In addition, Section 3 of the Lacey Act, as amended, makes it unlawful, as of December 15, 2008, to import certain plants, including plant products, without an import declaration. The import declaration serves as a tool for combatting the illegal trade in timber and timber products by ensuring importers provide required information. Through the declaration requirement, the importer maintains accountability for exercising reasonable care regarding the content of the shipment before it arrives in the United States. Information from the declaration is also used to monitor implementation of Lacey Act requirements. The declaration must contain the scientific name of the plant, value of the importation, quantity of the plant, and name of the country from which the plant was harvested.
On June 30, 2011, the Animal and Plant Health Inspection Serviced (APHIS) published an advance notice of proposed rulemaking (ANPR) in the Federal Register (76 FR 38330, Docket No. APHIS-2010-0129),
soliciting public comment on several regulatory options to address certain issues that have arisen with the implementation of the declaration requirement. These options included establishing certain exceptions to the declaration requirement. We solicited comments on these options for 60 days ending on August 29, 2011, and received 37 comments by that date. The comments received were from academics, environmental groups, importers and exporters, industry associations, a trade union, representatives of foreign governments, and private citizens.
The first regulatory option we discussed in the 2011 ANPR was the possibility of establishing a limited exception to the plant declaration requirement for imported products containing minimal amounts of plant material. The Lacey Act does not explicitly address whether the declaration requirement is intended to apply to such products, but it is questionable whether the regulatory objectives of the Lacey Act are furthered by applying this requirement to minimal amounts of non-listed (i.e., not of conservation concern) plant materials contained in an otherwise non-plant product. In a separate document published today in the Federal Register, we are proposing to establish an exception to the Lacey Act plant declaration requirement for such products.
This notice addresses the second regulatory option that was discussed in the 2011 ANPR that related to a separate de minimis exception that related to composite plant products. This exception would cover composite plant materials that are not otherwise considered de minimis quantities under the first regulatory option. Many composite plant materials are currently manufactured in a manner that makes identification of the genus, species, and country of harvest of all of the plant content difficult and perhaps expensive. While provisions in the Lacey Act's declaration requirement address how to complete a declaration in situations in which the species or country of harvest of plant material used in an imported product varies (16 U.S.C. 3372(f)(2)(A) and (B)), these provisions may not relieve the difficulties and expense faced by importers of some composite plant materials.
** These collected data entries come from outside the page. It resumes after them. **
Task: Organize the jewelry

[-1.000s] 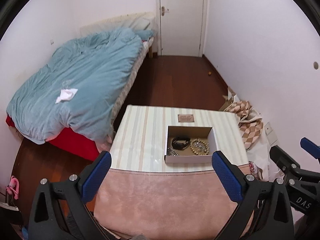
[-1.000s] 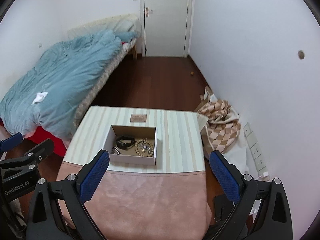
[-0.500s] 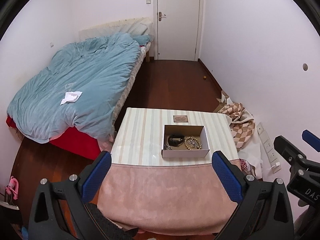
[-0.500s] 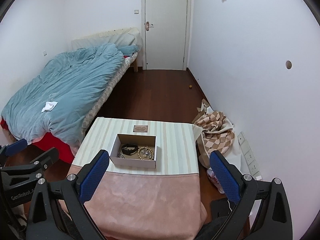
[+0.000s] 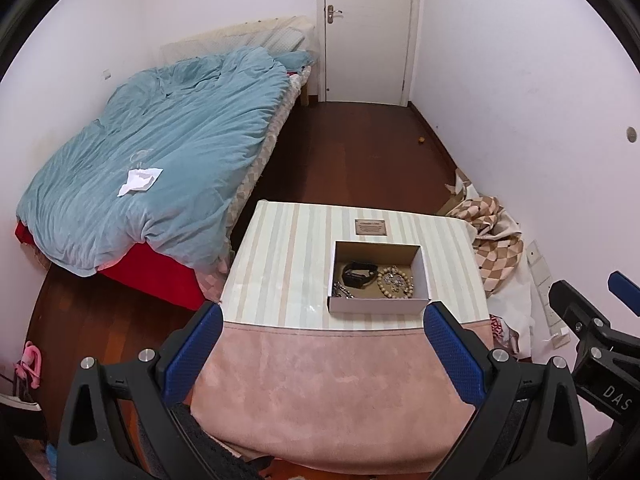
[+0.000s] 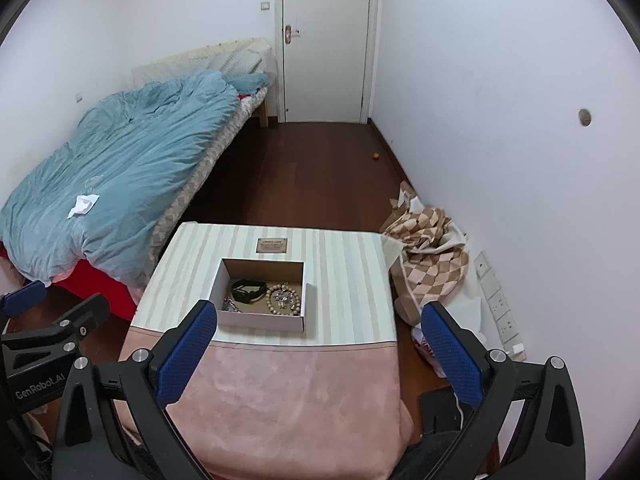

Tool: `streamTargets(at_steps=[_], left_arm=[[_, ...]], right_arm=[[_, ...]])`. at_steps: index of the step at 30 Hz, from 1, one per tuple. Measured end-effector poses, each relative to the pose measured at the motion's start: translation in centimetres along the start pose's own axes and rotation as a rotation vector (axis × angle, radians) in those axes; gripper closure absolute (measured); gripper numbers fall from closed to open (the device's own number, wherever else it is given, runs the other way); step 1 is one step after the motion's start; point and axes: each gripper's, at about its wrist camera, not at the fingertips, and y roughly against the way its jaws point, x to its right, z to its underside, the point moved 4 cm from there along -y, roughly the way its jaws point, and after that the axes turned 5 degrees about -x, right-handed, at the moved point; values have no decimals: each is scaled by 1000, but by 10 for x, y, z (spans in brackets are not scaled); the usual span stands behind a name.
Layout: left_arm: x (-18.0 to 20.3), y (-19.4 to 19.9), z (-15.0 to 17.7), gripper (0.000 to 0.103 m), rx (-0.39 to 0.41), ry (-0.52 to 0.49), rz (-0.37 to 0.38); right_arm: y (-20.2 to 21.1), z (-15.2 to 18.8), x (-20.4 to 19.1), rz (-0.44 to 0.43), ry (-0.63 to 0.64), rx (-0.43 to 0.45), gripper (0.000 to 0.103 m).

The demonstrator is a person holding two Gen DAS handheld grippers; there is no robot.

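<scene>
An open white cardboard box (image 5: 378,304) (image 6: 260,322) sits on the striped part of the table. Inside lie a black band (image 5: 360,273) (image 6: 249,290), a ring of pale beads (image 5: 396,282) (image 6: 284,299) and a silver chain (image 5: 342,290) (image 6: 230,304). A small brown card (image 5: 370,227) (image 6: 272,245) lies just behind the box. My left gripper (image 5: 324,354) is open and empty, held high above the pink near end of the table. My right gripper (image 6: 318,352) is open and empty at a similar height.
The table (image 5: 280,248) has a striped far half and a pink cloth (image 5: 332,388) near half. A bed with a blue duvet (image 5: 160,160) stands at the left. A checkered cloth pile (image 6: 434,252) lies at the right wall. A white door (image 6: 326,40) is at the back.
Both grippers have risen and pulled back from the table, so the box looks smaller and more of the room shows. Both stay open and empty.
</scene>
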Motion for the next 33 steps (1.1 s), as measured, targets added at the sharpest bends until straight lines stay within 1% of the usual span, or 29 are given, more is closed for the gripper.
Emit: streamTargets(at_steps=[6,12,20,33], left_arm=[[1,-21,-14,1,-53,-6,-4],[4,-38,-25,1,-97,-3,-3],[9,-48,-33,1,-116,-20,-7],[9,-52,-33,1,-121,-18,-9]], right_arm=[[-19,-15,-1,-1,4,-33,0],[-41,-27,-1,2,13,-88,0],[-57,-32,-2,18,27,-124,0],[-63,-34,-3,25,34,-137,0]])
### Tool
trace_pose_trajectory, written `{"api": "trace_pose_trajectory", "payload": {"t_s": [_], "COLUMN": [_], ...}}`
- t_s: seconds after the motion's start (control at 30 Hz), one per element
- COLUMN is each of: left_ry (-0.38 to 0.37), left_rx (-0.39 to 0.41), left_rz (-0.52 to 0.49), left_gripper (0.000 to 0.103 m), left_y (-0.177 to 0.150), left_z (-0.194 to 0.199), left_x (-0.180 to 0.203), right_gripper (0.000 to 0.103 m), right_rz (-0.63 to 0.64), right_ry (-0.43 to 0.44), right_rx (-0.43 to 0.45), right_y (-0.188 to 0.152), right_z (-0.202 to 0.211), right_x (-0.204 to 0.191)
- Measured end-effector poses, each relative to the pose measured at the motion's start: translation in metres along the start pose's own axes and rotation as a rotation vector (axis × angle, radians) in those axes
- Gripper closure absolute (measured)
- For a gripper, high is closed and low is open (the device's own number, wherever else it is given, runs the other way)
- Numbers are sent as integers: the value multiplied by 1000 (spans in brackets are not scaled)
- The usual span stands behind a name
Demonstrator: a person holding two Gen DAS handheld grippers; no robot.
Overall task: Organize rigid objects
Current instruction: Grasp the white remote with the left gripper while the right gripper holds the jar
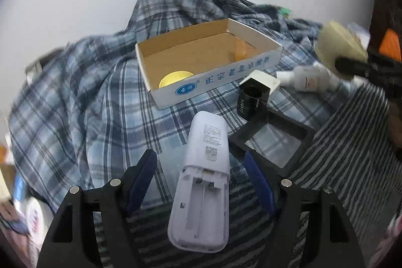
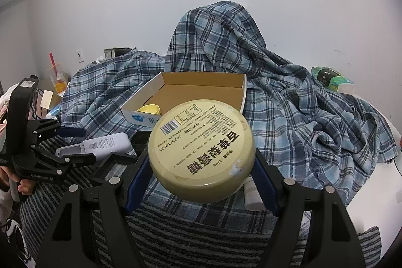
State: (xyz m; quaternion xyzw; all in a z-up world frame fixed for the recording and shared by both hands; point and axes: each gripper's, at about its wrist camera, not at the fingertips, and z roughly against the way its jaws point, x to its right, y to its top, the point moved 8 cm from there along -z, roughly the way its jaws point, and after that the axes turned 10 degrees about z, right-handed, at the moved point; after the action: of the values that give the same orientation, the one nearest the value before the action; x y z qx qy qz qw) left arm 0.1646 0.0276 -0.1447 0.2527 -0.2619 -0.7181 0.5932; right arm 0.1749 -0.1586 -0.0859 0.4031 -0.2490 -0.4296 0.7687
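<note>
Low in the left wrist view, the left gripper (image 1: 201,165) stands released, its blue pads clear of the white remote (image 1: 203,180) lying between them on the cloth. Above it, at centre, the cardboard box (image 1: 253,62) holds only a yellow lid (image 1: 176,79); a black bottle (image 1: 251,99) and a white tube (image 1: 309,79) wait at right. Centre of the right wrist view, the right gripper (image 2: 199,162) clamps a round tin (image 2: 201,150) short of the box. Sorting looks barely begun.
</note>
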Motion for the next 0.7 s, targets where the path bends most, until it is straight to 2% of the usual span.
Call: {"api": "trace_pose_trajectory", "payload": {"t_s": [0.1,0.2,0.3,0.43,0.53,0.7], "left_ry": [56,73,39,49,51,-5], "left_rx": [-11,-47,-70,-42,19,110], "left_rz": [-82,-97,-80,-108,-107,-10], "left_gripper": [31,35,60,61,61,61], "left_y": [-1,-5,-7,-11,-7,2], "left_z": [-6,-17,-22,-18,-7,26], "left_x": [6,3,1,6,7,8], "right_gripper": [29,29,29,29,29,29], "right_rz": [3,2,2,4,2,1], "right_ry": [1,2,2,1,1,2], "right_rx": [0,0,1,-2,0,-4], "right_y": [0,0,0,0,0,0], "right_z": [0,1,1,1,1,0], "right_x": [-1,0,-1,-1,0,0]}}
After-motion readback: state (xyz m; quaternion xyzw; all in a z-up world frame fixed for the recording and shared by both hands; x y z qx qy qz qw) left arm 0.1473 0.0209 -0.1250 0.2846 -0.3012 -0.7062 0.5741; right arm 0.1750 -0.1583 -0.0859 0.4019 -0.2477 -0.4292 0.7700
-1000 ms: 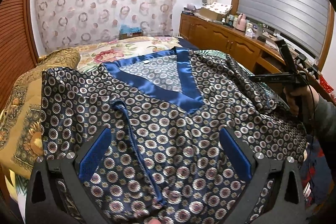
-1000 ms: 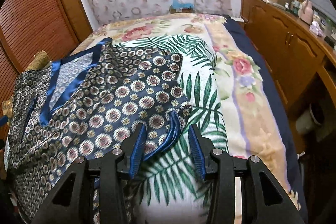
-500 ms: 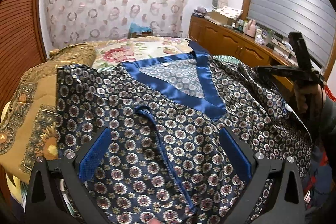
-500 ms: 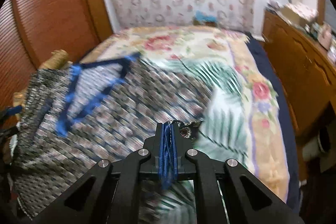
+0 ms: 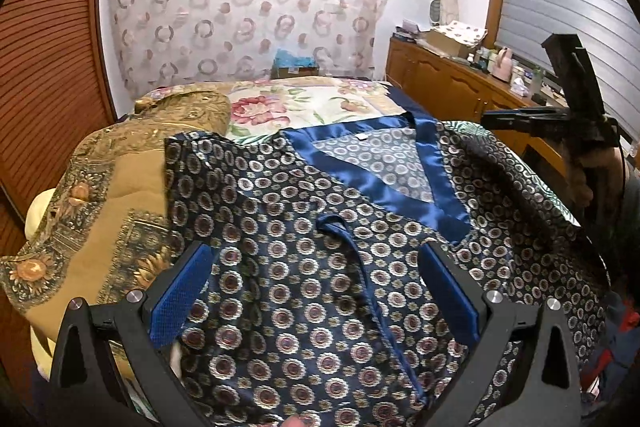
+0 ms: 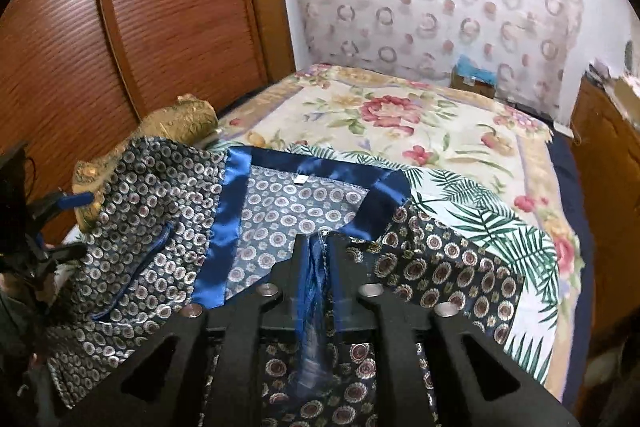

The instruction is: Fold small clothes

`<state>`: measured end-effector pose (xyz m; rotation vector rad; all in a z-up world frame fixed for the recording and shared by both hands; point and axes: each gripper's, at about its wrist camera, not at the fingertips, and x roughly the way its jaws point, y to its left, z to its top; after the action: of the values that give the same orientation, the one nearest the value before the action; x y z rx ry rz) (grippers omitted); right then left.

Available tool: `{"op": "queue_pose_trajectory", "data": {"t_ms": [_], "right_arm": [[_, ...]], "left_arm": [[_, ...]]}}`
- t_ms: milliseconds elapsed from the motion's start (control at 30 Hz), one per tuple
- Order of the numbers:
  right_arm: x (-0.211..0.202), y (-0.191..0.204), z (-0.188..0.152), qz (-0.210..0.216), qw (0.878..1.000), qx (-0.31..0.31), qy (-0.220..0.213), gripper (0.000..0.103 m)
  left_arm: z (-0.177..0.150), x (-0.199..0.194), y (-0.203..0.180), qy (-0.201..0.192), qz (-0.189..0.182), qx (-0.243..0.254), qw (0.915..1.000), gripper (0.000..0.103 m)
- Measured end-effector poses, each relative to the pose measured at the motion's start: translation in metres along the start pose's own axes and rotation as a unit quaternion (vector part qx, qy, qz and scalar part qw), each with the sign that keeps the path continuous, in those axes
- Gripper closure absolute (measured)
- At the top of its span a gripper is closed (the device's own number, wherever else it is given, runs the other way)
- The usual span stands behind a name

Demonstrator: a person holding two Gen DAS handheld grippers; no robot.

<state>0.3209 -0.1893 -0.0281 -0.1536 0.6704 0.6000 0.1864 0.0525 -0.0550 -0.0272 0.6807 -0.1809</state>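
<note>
A navy circle-patterned garment with a blue satin collar lies spread on the bed. My left gripper hovers open over its front, where a thin blue cord lies, and nothing is between its pads. My right gripper holds the blue-trimmed sleeve edge, carried over the garment to just below the collar. Its jaws are opening with the fabric still bunched between them. The folded sleeve trails to the right. The right gripper also shows at the far right of the left wrist view.
A gold patterned pillow lies left of the garment. The floral bedspread stretches beyond it. A wooden cabinet with clutter runs along the right wall, and a wooden slatted door stands on the left.
The right gripper closed on the sleeve's blue hem, then lifted and carried it leftward over the garment toward the collar. The left gripper drifted slightly and stayed open.
</note>
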Motion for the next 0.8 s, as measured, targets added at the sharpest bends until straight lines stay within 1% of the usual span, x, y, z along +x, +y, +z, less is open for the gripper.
{"op": "queue_pose_trajectory", "data": {"t_ms": [33,100,233,300,367,467,533,633,700,733,800], "right_arm": [[0.001,-0.003,-0.003,-0.004,1.000,0.003,-0.001,0.058],[0.000,-0.009,-0.007,-0.022,1.000,0.008,-0.007,0.045],[0.002,-0.022,-0.023,-0.055,0.998,0.026,0.003,0.044],[0.001,-0.034,-0.036,-0.082,0.996,0.036,0.016,0.044],[0.005,-0.045,-0.047,-0.100,0.994,0.046,0.029,0.044],[0.011,-0.055,-0.058,-0.118,0.991,0.052,0.038,0.044],[0.015,-0.058,-0.064,-0.131,0.989,0.053,0.041,0.044],[0.026,-0.063,-0.068,-0.141,0.987,0.057,0.046,0.044],[0.030,-0.069,-0.070,-0.143,0.986,0.065,0.049,0.044],[0.034,-0.068,-0.070,-0.144,0.986,0.067,0.048,0.044],[0.039,-0.069,-0.072,-0.147,0.985,0.069,0.052,0.044]], "left_arm": [[0.001,0.000,0.001,0.000,0.001,0.000,1.0000,0.000],[0.002,0.001,0.005,0.001,0.007,-0.001,1.0000,0.000],[0.006,0.001,0.017,0.001,0.021,0.001,0.9998,0.000],[0.009,0.001,0.021,0.002,0.027,0.001,0.9996,0.000],[0.012,0.002,0.027,0.006,0.037,0.003,0.9993,0.000],[0.017,0.005,0.037,0.011,0.047,0.006,0.9988,0.001],[0.020,0.007,0.043,0.013,0.047,0.005,0.9988,0.005],[0.025,0.014,0.051,0.021,0.045,0.003,0.9988,0.016],[0.029,0.022,0.056,0.030,0.040,0.001,0.9987,0.026],[0.031,0.027,0.059,0.034,0.044,0.000,0.9985,0.028],[0.034,0.033,0.060,0.041,0.050,0.004,0.9979,0.038]]}}
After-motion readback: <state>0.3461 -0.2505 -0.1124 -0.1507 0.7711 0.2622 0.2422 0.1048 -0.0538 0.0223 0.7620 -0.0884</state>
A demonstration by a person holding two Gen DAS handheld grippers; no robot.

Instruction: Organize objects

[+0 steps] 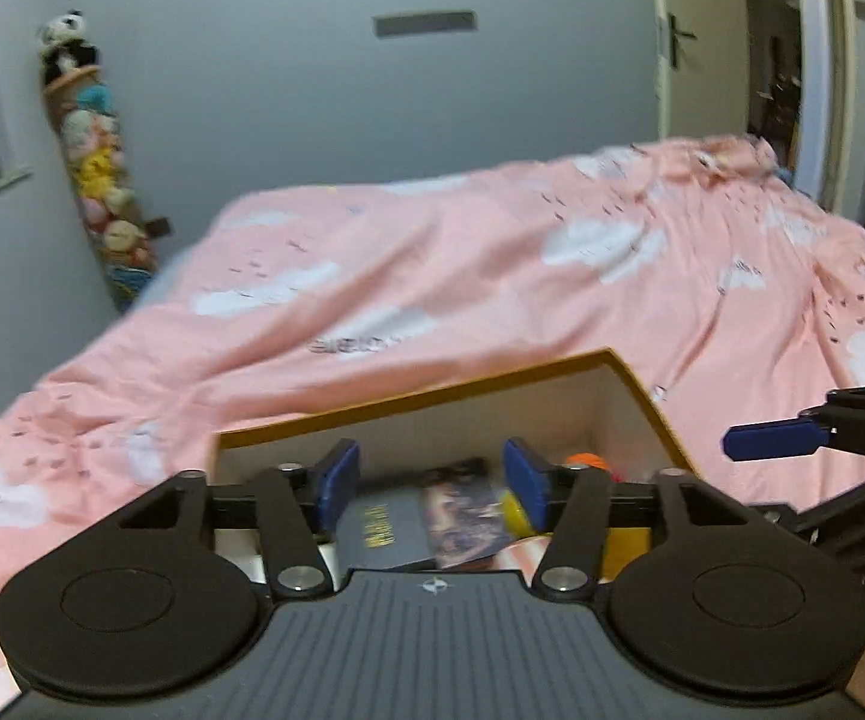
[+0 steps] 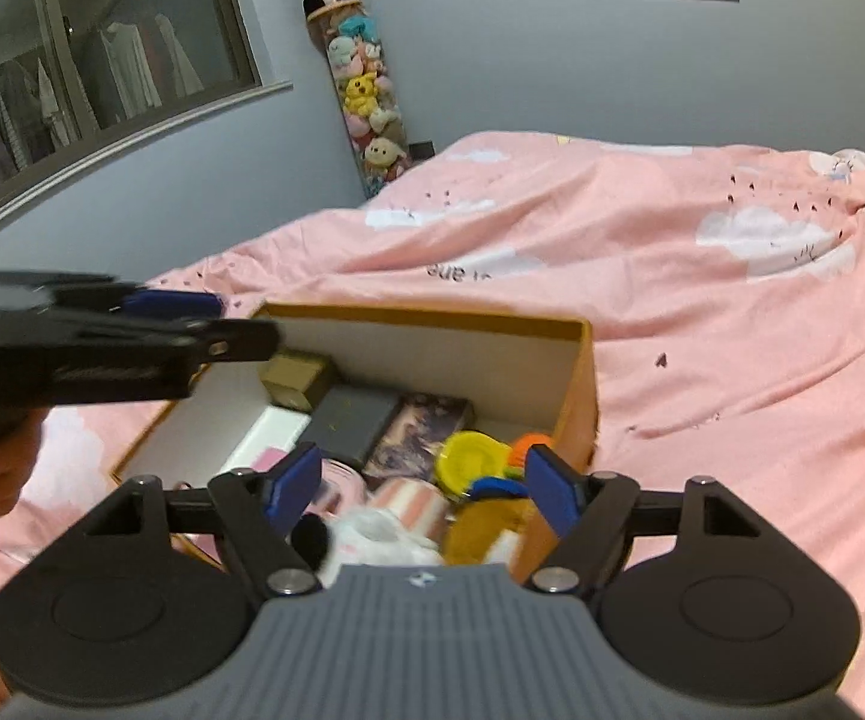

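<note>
Toys and books are packed in the box (image 2: 582, 396) on the pink bed (image 2: 702, 312) — near its front edge. Both grippers — left (image 1: 429, 489) and right (image 2: 423, 489) — are held wide apart, nothing gripped.

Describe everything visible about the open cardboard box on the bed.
The open rectangular cardboard box, mustard-yellow outside and white inside, sits lidless and upright on the pink cloud-print bedcover. Inside lie a dark grey book, a picture-covered book, a small olive box, a yellow plastic toy and striped pink fabric.
</note>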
In the 2011 ANPR, we solicited comments on defining the term composite plant materials and on two possible approaches to incorporating such a definition into a separate de minimis exception from the declaration requirement specifically for such composite plant materials.
Specifically, we invited comment on the possibility of defining composite plant materials as plant products and plant-based components of products where the original plant material is mechanically or chemically broken down and subsequently re-composed or used as an extract in a manufacturing process. Such a definition would need to be broad enough to include various complex composite materials (e.g., pulp, paper, paperboard, medium density fiberboard, high density fiberboard, and particleboard), and also need to include exceptions for species listed in an appendix to the Convention on International Trade in Endangered Species; as an endangered or threatened species under the Endangered Species Act of 1973; or pursuant to any State law that provides for the conservation of species that are indigenous to the State and are threatened with extinction.
Of the 37 commenters on the ANPR, 16 specifically addressed the potential approaches for composite plant materials. Most of those commenters supported defining the term composite plant materials because such a definition would provide additional guidance to importers. Several commenters requested that the definition be written in a way to exclude certain products, such as plant-derived perfume components and seaweed products. One commenter expressed concern that, under the definition we suggested in the ANPR, any wood product other than a log or piece of sawn timber that has not been subsequently attached somehow to other wood material could be defined as composite. Another commenter opposed the definition as contrary to the spirit and letter of the Lacey Act but did not address any specific aspects of the definition.
We also invited comments on two possible approaches to incorporating such a definition into a de minimis exception from the declaration requirement for composite plant materials. In the first approach, if the plant product being imported is composed in whole or in part of a composite plant material, importers would be exempted from identifying the genus, species, and country of harvest of up to a given percentage of the composite plant material content, measured on the basis of either weight or volume.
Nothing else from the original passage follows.